* Aim of the exercise
Copy each line of the data beneath in which the word "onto" appears.
*** Data ***
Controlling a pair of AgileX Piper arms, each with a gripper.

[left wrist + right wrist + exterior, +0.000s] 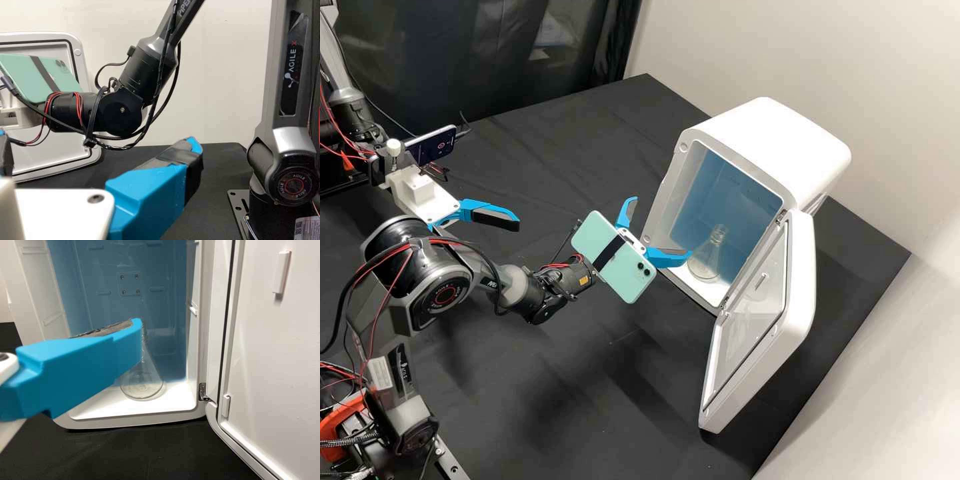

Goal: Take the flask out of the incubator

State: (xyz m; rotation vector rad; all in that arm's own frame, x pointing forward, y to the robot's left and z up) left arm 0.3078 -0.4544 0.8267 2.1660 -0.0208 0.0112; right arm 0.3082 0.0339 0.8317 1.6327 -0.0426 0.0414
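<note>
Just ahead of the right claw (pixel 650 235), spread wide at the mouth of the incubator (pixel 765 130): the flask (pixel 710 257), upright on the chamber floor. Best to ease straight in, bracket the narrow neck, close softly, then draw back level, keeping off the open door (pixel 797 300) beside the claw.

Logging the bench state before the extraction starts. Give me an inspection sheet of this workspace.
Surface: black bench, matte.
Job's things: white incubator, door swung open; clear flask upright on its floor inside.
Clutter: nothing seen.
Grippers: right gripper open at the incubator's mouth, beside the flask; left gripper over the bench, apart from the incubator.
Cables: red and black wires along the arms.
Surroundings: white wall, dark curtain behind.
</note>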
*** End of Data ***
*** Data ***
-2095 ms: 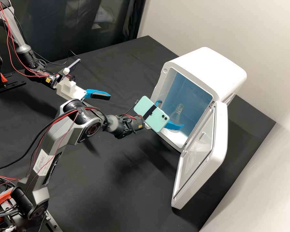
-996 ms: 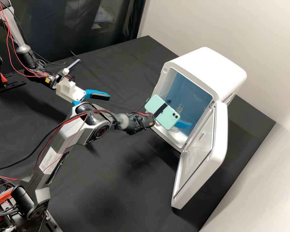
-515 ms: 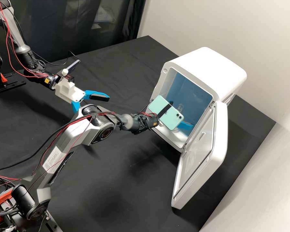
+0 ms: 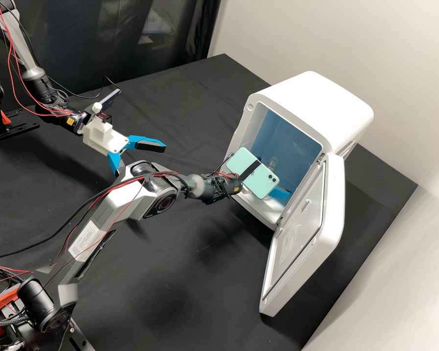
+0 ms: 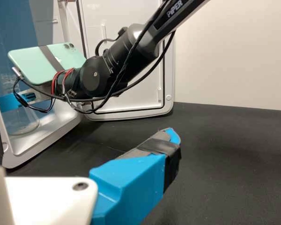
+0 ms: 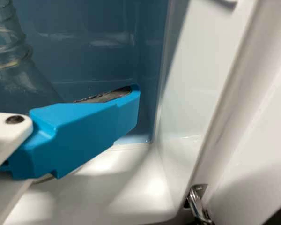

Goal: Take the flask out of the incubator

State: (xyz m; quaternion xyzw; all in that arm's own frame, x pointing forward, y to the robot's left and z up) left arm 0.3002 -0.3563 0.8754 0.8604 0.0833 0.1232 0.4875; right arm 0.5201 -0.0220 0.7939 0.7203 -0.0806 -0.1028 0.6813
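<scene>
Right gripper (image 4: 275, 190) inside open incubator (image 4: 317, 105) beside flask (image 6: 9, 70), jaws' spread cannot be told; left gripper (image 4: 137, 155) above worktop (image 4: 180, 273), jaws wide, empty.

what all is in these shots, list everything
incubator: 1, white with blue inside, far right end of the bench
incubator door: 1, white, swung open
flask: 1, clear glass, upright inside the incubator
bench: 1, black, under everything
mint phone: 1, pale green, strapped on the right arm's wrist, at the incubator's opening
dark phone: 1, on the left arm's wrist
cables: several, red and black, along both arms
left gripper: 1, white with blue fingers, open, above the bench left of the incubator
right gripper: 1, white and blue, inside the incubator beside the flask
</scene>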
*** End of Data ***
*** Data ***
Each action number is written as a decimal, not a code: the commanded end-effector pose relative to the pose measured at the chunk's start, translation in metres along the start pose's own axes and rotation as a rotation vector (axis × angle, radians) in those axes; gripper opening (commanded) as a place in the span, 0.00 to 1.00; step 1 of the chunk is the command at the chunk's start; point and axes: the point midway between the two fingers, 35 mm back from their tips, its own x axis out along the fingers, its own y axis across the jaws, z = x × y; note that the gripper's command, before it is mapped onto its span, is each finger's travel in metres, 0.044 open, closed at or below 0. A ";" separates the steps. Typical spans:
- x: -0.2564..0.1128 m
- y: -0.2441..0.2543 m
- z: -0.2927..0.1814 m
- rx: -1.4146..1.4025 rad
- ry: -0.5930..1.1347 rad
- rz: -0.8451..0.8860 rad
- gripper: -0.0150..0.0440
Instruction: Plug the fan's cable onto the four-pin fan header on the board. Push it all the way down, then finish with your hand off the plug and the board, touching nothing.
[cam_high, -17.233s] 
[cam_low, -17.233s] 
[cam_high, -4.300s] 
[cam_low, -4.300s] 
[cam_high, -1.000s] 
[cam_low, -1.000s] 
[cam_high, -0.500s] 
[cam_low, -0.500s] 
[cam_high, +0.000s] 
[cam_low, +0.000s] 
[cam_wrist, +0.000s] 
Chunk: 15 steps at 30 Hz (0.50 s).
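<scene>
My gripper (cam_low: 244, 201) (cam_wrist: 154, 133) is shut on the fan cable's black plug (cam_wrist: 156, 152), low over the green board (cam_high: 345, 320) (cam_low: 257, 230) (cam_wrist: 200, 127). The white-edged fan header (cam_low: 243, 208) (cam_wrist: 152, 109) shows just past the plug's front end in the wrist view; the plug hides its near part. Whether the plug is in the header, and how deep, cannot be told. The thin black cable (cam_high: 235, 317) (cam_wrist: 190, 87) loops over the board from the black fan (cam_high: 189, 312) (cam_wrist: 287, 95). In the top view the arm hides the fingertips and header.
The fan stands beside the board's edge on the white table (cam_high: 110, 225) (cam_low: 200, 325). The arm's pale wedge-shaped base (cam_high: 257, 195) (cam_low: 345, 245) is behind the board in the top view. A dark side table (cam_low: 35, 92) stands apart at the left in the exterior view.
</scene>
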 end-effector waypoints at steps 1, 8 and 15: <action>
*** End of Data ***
* Response to the task
Each action number is written as a decimal, not a code: the commanded end-effector pose relative to the pose measured at the chunk's start, translation in metres along the start pose's own axes and rotation as a rotation vector (axis × angle, radians) in those axes; gripper opening (commanded) as a place in the span, 0.00 to 1.00; step 1 of the chunk is the command at the chunk's start; point and axes: the point midway between the two fingers, 35 mm back from their tips, its own x axis out along the fingers, its own y axis across the jaws, z = x × y; note that the gripper's command, before it is mapped onto its span, is each finger's travel in metres, 0.044 open, closed at or below 0. A ";" separates the steps. Typical spans:
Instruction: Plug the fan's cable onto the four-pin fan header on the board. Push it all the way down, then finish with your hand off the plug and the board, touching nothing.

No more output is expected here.